→ **TASK TO COMPLETE**
Please report how many lines in the records below contain the word "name", and give nothing else.

→ **PROVIDED ENTRIES**
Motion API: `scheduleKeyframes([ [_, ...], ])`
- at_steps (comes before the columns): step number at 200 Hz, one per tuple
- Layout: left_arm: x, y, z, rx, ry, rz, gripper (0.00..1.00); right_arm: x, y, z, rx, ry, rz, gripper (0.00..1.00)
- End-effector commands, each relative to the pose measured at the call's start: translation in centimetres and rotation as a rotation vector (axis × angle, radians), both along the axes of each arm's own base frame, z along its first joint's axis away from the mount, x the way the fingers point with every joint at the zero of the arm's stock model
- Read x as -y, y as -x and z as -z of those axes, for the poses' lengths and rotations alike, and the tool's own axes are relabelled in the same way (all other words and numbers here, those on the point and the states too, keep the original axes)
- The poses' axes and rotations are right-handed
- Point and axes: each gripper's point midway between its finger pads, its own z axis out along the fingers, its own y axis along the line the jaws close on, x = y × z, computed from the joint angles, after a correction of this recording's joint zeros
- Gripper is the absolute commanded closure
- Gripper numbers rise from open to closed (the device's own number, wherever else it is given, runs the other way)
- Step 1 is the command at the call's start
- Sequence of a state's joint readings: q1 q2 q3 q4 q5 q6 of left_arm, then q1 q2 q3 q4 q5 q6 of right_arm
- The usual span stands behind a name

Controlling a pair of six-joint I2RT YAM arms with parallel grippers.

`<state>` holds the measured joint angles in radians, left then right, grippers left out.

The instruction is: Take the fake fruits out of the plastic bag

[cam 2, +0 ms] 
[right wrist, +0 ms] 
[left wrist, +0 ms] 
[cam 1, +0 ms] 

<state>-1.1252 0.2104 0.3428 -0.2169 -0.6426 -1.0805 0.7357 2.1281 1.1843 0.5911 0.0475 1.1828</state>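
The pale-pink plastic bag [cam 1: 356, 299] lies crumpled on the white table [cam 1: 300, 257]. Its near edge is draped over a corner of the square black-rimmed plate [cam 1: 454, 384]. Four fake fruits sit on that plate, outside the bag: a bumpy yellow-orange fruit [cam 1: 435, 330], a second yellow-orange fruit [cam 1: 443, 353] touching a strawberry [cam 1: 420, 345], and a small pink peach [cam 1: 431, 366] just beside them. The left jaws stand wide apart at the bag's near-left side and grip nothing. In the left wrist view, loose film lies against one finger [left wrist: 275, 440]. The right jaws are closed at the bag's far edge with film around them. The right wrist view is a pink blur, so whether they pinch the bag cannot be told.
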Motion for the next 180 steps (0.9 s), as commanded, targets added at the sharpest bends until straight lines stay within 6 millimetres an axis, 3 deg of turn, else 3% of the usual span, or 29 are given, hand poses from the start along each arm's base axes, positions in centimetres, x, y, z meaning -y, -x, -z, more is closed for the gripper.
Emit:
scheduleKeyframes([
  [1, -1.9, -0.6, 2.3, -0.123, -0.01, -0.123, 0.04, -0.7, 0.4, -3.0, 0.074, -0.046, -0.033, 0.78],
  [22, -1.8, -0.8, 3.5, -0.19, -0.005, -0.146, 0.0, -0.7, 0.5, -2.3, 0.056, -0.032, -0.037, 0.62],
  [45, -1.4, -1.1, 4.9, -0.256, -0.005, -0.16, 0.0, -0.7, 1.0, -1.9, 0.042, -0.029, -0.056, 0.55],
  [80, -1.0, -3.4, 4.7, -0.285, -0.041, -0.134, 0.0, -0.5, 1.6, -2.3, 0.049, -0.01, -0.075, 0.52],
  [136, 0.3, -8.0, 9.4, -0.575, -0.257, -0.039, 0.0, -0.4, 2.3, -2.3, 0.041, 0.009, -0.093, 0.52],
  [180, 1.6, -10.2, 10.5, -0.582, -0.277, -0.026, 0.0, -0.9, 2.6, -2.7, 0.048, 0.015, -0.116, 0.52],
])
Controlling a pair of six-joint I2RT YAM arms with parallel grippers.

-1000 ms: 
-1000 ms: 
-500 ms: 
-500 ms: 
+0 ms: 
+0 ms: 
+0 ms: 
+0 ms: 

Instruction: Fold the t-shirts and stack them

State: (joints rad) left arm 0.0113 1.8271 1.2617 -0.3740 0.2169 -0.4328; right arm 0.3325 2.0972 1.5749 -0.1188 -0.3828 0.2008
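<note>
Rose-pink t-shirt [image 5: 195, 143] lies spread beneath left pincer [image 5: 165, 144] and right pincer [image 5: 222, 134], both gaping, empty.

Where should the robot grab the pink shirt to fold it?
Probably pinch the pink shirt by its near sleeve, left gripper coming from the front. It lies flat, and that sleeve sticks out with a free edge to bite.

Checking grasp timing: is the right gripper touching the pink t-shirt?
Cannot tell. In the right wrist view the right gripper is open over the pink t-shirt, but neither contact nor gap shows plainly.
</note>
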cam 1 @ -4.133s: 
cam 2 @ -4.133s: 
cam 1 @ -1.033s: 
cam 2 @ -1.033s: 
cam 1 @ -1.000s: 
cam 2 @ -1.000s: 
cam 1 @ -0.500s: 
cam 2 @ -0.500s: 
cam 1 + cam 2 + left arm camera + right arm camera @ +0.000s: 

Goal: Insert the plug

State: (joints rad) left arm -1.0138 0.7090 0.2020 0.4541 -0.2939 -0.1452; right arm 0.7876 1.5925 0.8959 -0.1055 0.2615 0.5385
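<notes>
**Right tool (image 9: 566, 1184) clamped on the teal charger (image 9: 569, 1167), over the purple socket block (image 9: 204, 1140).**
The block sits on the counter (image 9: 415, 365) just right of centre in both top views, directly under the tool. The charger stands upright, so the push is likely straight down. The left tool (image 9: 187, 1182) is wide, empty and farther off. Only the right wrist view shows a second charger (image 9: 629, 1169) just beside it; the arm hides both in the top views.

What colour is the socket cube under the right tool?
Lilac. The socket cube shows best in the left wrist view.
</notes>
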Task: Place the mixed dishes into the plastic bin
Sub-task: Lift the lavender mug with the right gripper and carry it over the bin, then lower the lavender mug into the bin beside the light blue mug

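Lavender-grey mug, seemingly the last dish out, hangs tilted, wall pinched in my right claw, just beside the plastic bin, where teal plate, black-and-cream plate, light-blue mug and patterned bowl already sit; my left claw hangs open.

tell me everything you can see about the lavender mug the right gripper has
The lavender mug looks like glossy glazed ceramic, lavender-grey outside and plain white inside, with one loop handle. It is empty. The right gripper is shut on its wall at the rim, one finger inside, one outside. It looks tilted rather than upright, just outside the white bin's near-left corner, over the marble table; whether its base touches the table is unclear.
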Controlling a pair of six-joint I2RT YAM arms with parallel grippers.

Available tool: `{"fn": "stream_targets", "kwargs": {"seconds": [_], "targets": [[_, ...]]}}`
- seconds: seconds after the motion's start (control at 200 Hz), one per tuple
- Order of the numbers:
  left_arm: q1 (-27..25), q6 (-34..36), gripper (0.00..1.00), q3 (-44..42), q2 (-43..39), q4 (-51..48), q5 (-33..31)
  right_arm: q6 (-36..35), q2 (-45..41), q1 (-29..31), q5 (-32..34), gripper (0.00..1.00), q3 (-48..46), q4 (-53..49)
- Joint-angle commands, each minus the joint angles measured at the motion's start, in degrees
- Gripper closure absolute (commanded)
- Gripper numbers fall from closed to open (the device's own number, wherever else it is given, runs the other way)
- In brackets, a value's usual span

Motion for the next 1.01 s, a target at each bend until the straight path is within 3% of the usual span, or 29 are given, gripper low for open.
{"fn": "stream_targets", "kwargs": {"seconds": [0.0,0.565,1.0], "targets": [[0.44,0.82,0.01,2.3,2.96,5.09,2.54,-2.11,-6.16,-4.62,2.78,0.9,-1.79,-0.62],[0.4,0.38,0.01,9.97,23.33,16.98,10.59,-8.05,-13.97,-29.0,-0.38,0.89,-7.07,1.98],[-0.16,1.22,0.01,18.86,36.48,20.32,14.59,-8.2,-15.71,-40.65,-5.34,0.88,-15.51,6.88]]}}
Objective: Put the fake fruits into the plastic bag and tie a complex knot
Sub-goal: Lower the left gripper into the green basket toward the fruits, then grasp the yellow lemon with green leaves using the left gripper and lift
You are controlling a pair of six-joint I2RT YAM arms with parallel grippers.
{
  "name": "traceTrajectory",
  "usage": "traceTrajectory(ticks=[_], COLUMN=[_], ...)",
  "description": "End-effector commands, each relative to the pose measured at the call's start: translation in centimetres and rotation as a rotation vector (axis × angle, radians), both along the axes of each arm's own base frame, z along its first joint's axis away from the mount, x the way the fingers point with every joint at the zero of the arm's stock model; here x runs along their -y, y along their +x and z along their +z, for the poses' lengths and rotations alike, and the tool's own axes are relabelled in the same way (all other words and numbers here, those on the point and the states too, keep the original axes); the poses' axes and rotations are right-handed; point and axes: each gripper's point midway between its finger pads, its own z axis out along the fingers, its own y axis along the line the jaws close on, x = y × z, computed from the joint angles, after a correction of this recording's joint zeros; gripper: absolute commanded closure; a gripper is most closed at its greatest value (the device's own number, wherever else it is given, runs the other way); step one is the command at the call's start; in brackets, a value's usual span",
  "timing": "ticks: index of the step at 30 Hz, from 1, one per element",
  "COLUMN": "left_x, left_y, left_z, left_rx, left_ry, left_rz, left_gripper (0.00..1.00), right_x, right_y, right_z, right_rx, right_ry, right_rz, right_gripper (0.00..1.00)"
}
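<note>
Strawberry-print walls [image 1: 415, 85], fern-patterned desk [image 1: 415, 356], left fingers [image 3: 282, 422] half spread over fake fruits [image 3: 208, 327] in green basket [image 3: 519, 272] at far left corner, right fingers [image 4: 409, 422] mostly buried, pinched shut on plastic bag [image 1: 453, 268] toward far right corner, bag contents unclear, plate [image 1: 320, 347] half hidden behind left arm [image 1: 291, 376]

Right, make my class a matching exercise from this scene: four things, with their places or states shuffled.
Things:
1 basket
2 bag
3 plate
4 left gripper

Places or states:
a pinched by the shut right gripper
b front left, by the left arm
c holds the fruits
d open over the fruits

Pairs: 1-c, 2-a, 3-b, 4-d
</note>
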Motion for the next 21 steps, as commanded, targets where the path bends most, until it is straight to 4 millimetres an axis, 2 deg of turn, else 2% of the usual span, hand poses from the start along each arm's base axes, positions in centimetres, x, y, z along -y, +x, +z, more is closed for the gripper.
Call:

→ **EXERCISE RESPONSE**
2